→ Action item: Copy out exactly the lines below that run from the one holding "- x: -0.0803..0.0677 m" to the one holding "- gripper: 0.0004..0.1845", keeping both of those lines and no others.

→ Source material:
--------------------------------

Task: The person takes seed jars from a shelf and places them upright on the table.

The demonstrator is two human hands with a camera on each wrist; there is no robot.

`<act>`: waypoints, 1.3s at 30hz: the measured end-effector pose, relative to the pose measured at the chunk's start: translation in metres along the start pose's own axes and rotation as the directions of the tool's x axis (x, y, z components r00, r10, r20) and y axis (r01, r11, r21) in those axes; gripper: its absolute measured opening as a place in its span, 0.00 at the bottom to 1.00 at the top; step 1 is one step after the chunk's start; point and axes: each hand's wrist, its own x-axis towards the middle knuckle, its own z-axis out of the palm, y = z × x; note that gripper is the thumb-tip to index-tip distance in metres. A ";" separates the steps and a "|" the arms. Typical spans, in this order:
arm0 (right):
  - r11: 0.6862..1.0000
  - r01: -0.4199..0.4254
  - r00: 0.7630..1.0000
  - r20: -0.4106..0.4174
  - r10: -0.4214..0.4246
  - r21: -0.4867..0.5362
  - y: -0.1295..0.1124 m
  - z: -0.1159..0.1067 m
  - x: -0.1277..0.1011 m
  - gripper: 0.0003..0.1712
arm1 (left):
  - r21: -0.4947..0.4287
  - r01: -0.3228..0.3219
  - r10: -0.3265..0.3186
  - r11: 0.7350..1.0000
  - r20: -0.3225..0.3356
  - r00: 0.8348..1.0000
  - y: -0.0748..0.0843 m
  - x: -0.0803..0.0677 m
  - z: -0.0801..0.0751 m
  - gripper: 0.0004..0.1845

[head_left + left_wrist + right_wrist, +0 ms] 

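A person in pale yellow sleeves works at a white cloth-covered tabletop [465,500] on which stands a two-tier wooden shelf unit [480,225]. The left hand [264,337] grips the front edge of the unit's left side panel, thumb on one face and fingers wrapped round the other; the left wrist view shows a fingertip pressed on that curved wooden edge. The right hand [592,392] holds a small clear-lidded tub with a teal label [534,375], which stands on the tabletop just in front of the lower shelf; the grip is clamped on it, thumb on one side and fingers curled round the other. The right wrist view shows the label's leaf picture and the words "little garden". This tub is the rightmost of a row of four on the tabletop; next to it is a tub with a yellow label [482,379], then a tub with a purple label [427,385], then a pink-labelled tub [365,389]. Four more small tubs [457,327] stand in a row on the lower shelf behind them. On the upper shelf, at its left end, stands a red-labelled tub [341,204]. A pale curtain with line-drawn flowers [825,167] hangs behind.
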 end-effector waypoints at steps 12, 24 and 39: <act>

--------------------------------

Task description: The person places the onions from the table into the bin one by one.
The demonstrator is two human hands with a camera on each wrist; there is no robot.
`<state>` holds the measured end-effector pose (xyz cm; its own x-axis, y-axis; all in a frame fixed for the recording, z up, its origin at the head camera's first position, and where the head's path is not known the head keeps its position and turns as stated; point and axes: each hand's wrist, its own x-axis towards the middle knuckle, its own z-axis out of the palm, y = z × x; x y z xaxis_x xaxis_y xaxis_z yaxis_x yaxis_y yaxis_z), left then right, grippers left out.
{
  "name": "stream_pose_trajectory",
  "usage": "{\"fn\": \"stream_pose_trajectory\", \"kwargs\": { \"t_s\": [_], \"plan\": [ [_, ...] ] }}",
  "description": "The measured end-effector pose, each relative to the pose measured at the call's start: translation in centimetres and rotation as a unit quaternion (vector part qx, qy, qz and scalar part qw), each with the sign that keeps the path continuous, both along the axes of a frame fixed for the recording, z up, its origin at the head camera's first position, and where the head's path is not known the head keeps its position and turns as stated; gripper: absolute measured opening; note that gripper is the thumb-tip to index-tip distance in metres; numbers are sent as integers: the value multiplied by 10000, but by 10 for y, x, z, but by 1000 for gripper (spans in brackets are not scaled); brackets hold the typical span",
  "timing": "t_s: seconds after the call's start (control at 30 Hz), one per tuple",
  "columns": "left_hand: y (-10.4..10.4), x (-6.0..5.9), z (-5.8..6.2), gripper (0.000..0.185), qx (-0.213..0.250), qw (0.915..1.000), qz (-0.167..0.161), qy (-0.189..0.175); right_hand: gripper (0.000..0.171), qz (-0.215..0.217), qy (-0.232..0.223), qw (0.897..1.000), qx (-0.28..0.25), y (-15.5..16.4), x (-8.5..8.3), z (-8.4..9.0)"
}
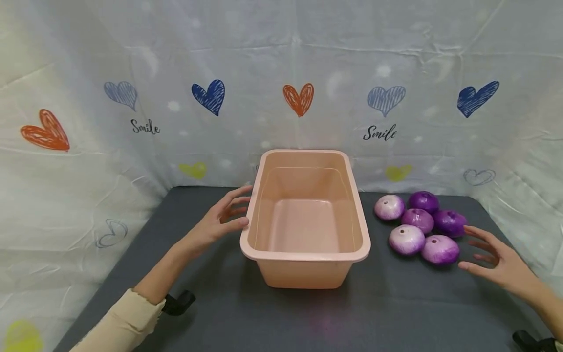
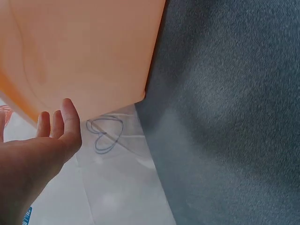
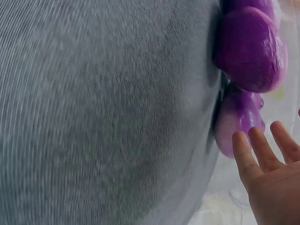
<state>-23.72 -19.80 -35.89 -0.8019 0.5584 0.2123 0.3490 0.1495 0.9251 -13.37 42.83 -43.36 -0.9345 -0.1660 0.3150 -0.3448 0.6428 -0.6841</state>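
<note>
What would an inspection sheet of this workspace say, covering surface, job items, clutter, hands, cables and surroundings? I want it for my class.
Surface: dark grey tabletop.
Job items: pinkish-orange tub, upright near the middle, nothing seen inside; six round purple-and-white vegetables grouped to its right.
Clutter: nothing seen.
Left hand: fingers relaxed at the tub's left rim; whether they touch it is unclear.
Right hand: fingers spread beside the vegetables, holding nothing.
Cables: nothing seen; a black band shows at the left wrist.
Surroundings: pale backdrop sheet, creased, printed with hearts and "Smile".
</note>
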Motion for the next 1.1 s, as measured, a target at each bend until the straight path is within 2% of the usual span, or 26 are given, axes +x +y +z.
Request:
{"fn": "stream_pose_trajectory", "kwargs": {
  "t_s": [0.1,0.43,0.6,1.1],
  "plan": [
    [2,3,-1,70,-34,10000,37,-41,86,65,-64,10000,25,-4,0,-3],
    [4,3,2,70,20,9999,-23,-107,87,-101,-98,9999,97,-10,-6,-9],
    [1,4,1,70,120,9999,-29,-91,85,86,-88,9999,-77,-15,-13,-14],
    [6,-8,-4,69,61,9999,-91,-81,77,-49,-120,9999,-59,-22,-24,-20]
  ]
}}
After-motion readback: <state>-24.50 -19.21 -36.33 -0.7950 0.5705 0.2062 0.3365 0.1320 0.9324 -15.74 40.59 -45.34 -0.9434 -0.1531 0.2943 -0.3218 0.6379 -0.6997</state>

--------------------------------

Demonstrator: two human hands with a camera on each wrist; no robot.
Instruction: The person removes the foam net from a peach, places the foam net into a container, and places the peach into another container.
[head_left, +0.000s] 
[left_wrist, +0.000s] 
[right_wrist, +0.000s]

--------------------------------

→ Solution to this exercise:
  - x: -0.0803..0.0677 m
  - z: -0.0801..0.0751 m
  - gripper: 0.0004..0.1845

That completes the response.